### What the exercise asks:
Will you return, word for word, only the lines from the top of the data below down to and including the one with "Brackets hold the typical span"?

[Data extracted from a collection]

--- START ---

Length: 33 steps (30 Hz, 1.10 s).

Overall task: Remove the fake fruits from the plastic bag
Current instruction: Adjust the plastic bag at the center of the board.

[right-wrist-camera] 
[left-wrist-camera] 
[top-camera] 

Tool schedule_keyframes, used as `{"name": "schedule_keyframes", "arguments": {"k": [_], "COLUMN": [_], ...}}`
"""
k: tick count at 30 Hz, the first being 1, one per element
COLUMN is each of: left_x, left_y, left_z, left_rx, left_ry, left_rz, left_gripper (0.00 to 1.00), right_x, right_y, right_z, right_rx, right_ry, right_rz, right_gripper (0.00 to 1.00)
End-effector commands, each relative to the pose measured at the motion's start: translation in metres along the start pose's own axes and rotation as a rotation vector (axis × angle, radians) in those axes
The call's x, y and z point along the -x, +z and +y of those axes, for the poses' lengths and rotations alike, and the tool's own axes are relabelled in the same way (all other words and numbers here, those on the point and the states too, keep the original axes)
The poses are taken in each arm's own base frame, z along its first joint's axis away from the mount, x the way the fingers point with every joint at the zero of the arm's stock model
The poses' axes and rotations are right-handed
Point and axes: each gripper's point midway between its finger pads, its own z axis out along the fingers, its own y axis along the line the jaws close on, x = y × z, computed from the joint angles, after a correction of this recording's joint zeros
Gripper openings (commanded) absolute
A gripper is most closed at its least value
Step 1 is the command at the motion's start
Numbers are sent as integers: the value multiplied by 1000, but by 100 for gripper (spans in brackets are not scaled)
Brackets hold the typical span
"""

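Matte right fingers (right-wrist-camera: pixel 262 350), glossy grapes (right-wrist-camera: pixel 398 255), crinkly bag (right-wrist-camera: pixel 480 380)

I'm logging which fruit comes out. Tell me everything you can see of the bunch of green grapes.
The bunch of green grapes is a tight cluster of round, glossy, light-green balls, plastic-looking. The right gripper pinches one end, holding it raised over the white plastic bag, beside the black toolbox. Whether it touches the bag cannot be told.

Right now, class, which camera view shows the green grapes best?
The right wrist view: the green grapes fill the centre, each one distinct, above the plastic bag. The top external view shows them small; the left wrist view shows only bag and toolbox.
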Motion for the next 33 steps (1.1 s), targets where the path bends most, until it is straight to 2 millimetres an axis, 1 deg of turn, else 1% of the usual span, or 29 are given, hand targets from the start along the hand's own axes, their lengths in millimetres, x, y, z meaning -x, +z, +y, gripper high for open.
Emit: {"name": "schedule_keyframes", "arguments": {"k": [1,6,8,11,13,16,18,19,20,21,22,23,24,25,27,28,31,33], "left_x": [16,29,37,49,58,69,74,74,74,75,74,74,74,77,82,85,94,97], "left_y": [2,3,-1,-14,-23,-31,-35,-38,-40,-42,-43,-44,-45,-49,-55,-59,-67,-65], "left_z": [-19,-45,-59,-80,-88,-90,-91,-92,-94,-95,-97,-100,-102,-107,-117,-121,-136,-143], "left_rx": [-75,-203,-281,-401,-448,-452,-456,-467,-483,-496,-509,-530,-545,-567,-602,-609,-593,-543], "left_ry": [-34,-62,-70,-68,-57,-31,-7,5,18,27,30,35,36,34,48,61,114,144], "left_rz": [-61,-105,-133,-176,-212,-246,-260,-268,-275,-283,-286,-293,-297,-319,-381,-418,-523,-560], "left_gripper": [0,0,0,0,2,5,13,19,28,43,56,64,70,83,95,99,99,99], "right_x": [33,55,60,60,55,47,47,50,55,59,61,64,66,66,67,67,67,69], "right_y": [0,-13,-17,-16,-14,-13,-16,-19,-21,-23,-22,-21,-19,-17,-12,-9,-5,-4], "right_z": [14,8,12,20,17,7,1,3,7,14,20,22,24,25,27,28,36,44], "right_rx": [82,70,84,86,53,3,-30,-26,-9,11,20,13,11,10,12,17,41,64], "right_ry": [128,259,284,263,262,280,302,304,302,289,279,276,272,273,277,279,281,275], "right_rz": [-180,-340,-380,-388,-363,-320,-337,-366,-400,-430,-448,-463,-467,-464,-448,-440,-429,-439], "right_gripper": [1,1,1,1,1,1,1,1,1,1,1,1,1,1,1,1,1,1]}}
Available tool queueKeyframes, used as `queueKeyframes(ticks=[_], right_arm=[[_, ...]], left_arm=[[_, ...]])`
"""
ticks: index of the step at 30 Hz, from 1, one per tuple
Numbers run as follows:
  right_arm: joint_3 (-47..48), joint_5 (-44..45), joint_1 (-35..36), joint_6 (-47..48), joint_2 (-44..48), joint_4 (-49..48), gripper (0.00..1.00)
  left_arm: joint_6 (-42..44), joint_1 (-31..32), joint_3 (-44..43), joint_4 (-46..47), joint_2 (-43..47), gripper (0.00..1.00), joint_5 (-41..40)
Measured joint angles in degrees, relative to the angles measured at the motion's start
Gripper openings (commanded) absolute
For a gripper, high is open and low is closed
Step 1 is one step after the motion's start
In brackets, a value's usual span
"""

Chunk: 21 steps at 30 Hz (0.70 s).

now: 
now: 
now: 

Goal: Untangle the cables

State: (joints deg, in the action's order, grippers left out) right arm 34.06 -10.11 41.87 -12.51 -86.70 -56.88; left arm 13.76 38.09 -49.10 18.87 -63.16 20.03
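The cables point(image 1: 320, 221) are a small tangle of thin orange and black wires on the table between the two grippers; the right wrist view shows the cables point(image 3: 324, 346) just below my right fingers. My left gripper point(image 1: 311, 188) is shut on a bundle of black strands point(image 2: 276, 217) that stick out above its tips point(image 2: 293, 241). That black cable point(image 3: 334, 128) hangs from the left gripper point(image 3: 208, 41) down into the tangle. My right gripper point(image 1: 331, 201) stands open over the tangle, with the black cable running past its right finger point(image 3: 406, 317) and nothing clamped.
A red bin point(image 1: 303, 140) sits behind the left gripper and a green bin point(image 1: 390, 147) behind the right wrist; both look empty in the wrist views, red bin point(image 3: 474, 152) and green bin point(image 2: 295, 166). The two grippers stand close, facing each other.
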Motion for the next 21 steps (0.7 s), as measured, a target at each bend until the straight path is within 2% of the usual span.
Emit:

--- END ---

### The completed task:
Length: 33 steps (30 Hz, 1.10 s).

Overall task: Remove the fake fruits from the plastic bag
Current instruction: Adjust the plastic bag at the center of the board.

[right-wrist-camera] 
[left-wrist-camera] 
[top-camera] 

Tool schedule_keyframes, used as `{"name": "schedule_keyframes", "arguments": {"k": [_], "COLUMN": [_], ...}}`
"""
k: tick count at 30 Hz, the first being 1, one per element
COLUMN is each of: left_x, left_y, left_z, left_rx, left_ry, left_rz, left_gripper (0.00 to 1.00), right_x, right_y, right_z, right_rx, right_ry, right_rz, right_gripper (0.00 to 1.00)
End-effector commands, each relative to the pose measured at the motion's start: translation in metres along the start pose's own axes and rotation as a rotation vector (axis × angle, radians) in those axes
The call's x, y and z point along the -x, +z and +y of those axes, for the poses' lengths and rotations alike, and the tool's own axes are relabelled in the same way (all other words and numbers here, those on the point and the states too, keep the original axes)
The poses are taken in each arm's own base frame, z along its first joint's axis away from the mount, x the way the fingers point with every joint at the zero of the arm's stock model
The poses' axes and rotations are right-handed
Point and axes: each gripper's point midway between its finger pads, its own z axis out along the fingers, its own y axis along the line the jaws close on, x = y × z, computed from the joint angles, after a correction of this recording's joint zeros
Gripper openings (commanded) absolute
A gripper is most closed at its least value
Step 1 is the command at the motion's start
Numbers are sent as integers: the value multiplied by 1000, but by 100 for gripper (spans in brackets are not scaled)
Brackets hold the typical span

There is no more to this exercise.